Exercise: Print word for word the records from the line containing "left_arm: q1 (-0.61" through the end.
● ● ●
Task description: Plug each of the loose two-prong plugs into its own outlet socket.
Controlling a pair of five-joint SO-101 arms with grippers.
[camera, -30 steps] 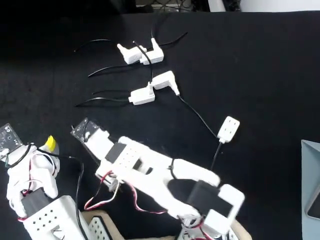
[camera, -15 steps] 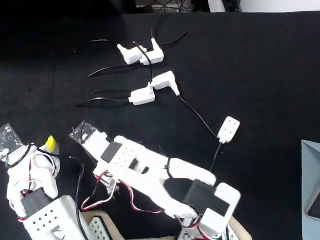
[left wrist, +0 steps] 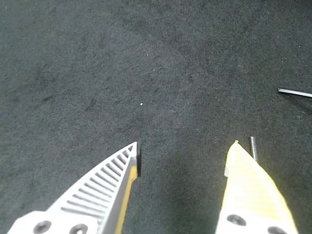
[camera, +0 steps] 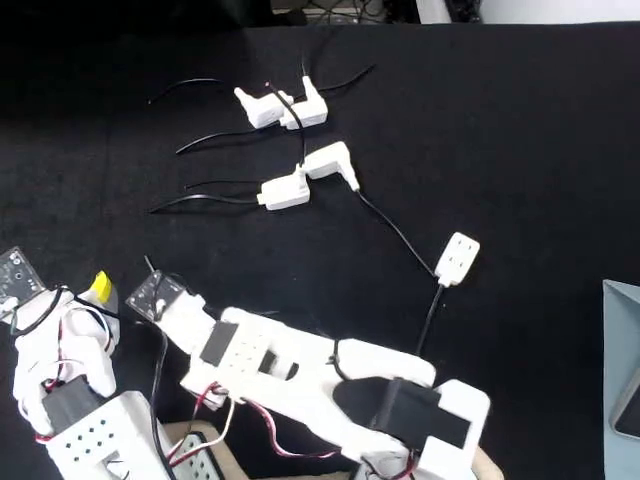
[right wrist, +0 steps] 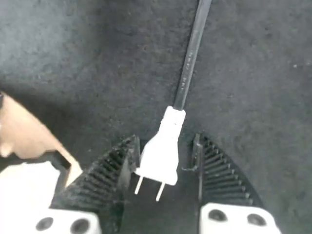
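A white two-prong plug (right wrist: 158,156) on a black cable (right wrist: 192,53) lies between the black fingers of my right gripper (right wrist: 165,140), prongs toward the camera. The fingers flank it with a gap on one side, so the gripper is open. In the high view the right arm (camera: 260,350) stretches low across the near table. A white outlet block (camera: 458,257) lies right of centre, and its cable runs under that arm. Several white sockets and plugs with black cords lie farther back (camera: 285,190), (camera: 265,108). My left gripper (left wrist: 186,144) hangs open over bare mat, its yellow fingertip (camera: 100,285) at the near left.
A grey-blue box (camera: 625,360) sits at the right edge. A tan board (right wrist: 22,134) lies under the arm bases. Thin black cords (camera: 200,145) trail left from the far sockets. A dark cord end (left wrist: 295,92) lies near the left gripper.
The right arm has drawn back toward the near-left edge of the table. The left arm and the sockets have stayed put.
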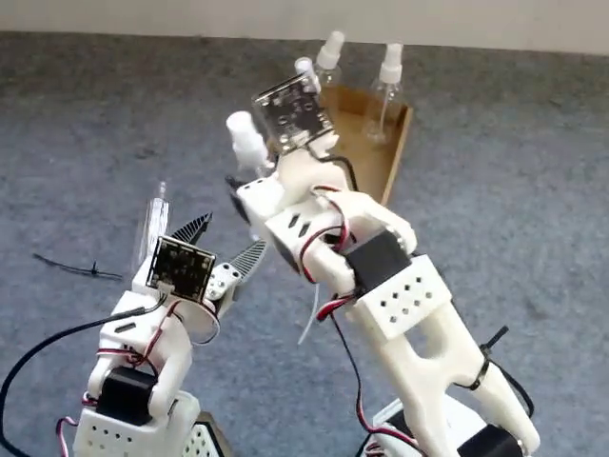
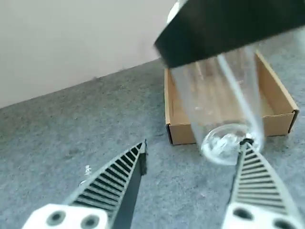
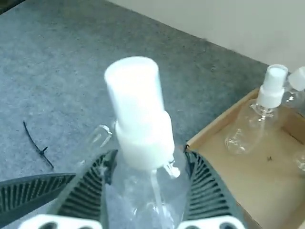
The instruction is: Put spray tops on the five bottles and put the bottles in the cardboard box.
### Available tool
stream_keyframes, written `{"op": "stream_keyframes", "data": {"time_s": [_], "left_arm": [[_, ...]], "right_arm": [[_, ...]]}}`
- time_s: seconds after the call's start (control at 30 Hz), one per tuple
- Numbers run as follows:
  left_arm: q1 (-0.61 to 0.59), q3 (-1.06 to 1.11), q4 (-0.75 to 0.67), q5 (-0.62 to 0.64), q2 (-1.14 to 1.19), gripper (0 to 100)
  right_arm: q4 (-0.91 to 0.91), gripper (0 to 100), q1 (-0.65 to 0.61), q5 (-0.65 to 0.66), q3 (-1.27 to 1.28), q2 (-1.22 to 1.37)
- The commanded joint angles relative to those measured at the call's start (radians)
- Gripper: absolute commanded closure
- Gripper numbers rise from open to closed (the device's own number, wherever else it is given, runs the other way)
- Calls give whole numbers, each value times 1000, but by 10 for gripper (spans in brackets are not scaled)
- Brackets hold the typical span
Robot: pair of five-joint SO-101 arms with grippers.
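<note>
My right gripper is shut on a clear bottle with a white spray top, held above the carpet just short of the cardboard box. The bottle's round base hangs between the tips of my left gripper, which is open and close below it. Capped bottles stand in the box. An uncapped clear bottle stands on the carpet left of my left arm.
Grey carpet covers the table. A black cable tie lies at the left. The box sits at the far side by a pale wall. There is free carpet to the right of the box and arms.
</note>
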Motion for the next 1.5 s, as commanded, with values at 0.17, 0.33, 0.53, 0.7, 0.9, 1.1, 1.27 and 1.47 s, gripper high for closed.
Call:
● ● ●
Result:
  left_arm: q1 (-0.61 to 0.59), q3 (-1.06 to 1.11), q4 (-0.75 to 0.67), q5 (-0.62 to 0.64), q2 (-1.14 to 1.19), gripper (0 to 100)
  right_arm: q4 (-0.91 to 0.91), gripper (0 to 100), q1 (-0.65 to 0.61), q5 (-0.65 to 0.66), q3 (-1.27 to 1.28), q2 (-1.22 to 1.37)
- The commanded joint angles relative to those measured at the call's start (radians)
- Gripper: absolute commanded closure
- Gripper numbers rise from open to closed (the device's own number, wherever else it is given, runs the other way)
- Calls give whole numbers, each value times 1000, but by 10 for gripper (spans in brackets are not scaled)
- Brackets hold the typical span
Robot: pair of five-joint SO-101 arms with grippers.
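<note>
My right gripper is shut on a clear bottle with a white spray top, held above the carpet just short of the cardboard box. The bottle's round base hangs between the tips of my left gripper, which is open and close below it. Capped bottles stand in the box. An uncapped clear bottle stands on the carpet left of my left arm.
Grey carpet covers the table. A black cable tie lies at the left. The box sits at the far side by a pale wall. There is free carpet to the right of the box and arms.
</note>
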Motion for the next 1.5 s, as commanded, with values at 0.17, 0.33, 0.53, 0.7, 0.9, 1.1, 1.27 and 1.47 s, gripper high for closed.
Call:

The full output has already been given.